◆ **What is required**
When the word "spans" shows up in a line of the data below, copy that whole line.

══ The data

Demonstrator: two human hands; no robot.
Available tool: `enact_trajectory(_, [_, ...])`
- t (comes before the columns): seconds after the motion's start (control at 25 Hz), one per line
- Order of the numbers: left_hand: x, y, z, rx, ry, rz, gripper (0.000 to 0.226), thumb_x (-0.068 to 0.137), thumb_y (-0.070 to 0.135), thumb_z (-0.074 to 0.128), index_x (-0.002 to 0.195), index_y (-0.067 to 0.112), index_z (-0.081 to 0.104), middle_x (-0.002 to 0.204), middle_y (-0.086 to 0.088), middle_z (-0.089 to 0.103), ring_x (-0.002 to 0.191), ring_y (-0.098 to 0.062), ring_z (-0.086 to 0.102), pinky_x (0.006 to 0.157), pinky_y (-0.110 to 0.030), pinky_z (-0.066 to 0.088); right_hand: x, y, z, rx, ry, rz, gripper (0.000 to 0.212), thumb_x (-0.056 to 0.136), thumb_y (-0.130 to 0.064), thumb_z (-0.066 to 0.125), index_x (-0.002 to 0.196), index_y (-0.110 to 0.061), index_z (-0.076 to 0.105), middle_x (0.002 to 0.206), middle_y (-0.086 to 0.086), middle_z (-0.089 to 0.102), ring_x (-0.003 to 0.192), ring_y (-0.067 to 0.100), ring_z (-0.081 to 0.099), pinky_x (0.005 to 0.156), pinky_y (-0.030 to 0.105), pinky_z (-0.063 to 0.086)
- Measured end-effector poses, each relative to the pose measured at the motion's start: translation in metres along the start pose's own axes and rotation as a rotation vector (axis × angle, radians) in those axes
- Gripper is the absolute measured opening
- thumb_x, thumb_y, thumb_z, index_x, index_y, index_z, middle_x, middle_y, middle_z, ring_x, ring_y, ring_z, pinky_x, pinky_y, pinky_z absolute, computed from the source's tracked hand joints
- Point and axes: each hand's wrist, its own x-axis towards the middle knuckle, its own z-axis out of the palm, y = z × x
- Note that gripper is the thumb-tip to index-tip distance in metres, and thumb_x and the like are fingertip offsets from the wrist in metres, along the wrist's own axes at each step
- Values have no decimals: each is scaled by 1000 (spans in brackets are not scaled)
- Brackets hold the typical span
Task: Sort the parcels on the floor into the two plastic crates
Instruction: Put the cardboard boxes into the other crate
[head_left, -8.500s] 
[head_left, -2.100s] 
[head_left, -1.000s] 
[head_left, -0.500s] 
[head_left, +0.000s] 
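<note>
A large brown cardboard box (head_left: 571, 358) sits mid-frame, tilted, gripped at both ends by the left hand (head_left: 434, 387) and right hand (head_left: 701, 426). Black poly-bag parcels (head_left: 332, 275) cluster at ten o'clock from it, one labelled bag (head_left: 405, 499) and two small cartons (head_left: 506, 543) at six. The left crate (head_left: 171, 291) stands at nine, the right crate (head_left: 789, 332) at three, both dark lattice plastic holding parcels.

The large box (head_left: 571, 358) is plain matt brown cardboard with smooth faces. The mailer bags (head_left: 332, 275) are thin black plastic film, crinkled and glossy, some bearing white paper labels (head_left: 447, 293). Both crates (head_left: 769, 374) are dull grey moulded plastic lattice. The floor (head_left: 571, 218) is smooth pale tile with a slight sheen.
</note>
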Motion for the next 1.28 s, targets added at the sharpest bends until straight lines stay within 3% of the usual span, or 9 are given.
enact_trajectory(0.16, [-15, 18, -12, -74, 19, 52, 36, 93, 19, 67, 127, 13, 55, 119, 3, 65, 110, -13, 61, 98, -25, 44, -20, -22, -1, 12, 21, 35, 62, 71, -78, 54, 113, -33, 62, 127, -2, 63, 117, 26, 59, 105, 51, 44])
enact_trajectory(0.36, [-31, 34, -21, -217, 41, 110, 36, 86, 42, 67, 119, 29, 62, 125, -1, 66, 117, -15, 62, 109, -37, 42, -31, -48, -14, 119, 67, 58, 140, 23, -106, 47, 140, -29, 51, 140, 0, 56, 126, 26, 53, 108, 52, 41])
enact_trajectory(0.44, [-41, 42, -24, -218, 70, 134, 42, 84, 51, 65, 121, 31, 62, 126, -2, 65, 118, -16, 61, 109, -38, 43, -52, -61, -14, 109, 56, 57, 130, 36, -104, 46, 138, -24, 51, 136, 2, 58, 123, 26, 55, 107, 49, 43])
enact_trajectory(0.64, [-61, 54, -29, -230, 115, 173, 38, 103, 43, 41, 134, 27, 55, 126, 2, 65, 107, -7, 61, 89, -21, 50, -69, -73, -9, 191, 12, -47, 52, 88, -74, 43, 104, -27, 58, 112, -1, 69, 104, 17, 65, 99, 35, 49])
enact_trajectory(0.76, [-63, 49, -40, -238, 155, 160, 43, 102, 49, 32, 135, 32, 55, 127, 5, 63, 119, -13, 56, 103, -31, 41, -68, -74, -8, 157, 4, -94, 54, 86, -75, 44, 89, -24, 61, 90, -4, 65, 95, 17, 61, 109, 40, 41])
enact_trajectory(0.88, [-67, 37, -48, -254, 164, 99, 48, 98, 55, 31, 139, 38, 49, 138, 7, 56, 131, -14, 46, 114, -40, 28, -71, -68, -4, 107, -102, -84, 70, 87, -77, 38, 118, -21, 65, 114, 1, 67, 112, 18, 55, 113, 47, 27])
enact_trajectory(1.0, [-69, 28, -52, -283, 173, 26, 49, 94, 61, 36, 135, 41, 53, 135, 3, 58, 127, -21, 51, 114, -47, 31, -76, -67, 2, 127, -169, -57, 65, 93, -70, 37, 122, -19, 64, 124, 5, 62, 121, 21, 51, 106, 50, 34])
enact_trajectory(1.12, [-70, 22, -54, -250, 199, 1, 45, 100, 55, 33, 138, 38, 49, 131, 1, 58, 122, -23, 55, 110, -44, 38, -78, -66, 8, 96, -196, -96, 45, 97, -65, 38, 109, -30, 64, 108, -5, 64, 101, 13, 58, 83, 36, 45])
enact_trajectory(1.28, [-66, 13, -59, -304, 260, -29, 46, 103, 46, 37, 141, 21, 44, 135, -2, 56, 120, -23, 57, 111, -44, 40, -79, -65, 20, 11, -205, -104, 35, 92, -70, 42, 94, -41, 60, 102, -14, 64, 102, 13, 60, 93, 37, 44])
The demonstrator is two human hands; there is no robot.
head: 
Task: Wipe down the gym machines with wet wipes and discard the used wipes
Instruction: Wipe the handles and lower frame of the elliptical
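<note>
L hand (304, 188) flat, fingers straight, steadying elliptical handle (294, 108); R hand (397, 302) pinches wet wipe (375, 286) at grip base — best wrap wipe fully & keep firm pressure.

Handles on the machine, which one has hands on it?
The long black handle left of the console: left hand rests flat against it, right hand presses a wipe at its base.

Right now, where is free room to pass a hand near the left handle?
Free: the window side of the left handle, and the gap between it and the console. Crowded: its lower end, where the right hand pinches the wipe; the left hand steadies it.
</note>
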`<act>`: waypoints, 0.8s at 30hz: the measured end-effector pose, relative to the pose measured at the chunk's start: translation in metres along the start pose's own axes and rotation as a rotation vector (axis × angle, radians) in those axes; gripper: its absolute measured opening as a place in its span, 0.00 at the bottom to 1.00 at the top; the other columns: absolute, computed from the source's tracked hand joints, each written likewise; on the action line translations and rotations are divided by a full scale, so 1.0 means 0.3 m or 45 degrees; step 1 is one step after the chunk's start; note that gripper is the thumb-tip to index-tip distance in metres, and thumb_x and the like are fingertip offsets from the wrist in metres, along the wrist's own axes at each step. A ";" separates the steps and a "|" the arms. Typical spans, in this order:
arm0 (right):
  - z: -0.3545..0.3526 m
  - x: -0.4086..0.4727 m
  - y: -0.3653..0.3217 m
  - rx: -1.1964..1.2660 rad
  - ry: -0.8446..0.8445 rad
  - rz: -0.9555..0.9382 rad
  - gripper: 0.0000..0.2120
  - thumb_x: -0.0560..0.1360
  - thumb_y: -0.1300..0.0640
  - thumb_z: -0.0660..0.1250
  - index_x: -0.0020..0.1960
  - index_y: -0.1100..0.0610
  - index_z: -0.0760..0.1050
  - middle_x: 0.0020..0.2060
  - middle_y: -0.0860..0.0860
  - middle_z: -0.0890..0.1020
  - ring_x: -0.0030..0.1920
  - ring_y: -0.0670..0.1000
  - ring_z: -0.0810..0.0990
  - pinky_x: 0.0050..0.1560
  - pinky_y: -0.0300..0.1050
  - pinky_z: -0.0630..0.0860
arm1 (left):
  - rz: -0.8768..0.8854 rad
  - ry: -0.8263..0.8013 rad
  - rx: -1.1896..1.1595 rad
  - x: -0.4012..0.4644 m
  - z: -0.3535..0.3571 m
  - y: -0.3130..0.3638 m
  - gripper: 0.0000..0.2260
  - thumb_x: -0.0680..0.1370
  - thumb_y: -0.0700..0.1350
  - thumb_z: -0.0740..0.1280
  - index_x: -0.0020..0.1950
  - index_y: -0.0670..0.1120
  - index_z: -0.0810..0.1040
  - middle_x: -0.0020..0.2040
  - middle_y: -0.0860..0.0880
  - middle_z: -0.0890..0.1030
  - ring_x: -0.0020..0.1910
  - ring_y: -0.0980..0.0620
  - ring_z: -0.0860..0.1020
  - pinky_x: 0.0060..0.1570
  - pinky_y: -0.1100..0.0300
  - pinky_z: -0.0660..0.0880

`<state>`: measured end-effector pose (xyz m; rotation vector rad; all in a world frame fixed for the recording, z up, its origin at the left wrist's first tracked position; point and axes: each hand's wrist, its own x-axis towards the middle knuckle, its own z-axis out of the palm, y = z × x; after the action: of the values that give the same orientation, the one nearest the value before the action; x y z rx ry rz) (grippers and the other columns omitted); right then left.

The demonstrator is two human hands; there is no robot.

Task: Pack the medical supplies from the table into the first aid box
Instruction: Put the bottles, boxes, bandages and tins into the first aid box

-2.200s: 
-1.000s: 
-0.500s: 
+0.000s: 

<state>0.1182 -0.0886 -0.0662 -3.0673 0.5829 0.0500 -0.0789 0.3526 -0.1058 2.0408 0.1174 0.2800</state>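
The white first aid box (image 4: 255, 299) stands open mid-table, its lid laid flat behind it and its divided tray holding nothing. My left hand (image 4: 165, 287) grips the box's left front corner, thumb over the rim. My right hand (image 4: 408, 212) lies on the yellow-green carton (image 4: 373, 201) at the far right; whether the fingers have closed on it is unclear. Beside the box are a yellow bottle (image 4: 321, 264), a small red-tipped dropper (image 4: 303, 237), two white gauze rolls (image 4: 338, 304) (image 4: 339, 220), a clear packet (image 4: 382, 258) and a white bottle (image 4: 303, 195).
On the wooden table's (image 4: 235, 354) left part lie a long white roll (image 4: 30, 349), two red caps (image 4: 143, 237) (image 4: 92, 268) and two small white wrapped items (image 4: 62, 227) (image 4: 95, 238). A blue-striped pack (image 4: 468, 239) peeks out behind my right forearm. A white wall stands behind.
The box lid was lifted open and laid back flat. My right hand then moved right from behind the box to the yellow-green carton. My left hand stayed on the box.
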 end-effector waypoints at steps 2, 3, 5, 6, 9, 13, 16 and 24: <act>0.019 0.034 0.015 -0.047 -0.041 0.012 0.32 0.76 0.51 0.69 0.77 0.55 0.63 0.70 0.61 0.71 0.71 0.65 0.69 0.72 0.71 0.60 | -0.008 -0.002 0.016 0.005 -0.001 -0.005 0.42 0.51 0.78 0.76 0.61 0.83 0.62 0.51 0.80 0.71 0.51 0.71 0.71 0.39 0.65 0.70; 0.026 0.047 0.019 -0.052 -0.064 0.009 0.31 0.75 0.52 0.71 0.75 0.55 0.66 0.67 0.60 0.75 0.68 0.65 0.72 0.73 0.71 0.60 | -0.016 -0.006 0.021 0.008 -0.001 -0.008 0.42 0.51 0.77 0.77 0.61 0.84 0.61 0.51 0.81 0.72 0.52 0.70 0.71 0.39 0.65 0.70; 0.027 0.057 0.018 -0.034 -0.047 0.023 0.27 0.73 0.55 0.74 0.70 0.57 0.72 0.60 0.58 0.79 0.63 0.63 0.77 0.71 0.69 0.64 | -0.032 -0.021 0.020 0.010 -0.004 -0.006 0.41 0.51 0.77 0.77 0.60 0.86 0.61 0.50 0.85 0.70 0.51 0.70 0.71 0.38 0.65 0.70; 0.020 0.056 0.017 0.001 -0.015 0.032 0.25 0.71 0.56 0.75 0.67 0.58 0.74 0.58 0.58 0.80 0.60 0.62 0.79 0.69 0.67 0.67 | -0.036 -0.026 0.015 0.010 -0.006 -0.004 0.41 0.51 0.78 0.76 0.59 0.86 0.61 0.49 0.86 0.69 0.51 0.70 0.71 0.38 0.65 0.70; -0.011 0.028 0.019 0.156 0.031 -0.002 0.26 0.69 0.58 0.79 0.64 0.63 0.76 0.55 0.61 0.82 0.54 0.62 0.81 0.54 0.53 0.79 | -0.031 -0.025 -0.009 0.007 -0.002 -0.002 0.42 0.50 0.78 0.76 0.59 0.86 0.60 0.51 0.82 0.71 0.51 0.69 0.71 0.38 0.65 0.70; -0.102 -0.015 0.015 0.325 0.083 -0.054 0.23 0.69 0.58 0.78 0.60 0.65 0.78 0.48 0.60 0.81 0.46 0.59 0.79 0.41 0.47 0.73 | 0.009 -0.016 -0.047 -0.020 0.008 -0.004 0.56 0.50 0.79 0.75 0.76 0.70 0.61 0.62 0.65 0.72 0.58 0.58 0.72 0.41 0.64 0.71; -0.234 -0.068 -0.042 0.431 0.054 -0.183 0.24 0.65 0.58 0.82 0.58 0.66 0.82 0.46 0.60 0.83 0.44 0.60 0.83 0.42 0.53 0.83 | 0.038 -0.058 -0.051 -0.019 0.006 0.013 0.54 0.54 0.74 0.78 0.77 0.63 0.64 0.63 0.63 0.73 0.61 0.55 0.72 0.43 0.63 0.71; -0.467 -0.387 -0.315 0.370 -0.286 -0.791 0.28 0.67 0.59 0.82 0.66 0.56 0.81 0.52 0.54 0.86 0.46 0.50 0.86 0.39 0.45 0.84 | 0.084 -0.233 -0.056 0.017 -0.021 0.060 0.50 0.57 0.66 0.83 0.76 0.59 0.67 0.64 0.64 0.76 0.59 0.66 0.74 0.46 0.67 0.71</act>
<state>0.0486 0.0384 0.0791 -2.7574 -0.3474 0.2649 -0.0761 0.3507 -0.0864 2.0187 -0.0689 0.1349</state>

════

◆ **Expected output**
- Values have no decimals: each is scaled by 1000 (spans in brackets are not scaled)
`<act>`: waypoints, 0.8s at 30hz: the measured end-effector pose, relative to the pose measured at the chunk's start: translation in metres along the start pose's own axes and rotation as a rotation vector (axis × angle, radians) in those axes; gripper: its absolute measured opening as a place in its span, 0.00 at the bottom to 1.00 at the top; the other columns: absolute, computed from the source's tracked hand joints, each written likewise; on the action line translations and rotations are divided by a full scale, so 1.0 means 0.3 m or 45 degrees; step 1 is one step after the chunk's start; note that gripper is the thumb-tip to index-tip distance in metres, and thumb_x and the like are fingertip offsets from the wrist in metres, along the wrist's own axes at each step. A ";" separates the steps and a "|" the arms. Typical spans, in this order:

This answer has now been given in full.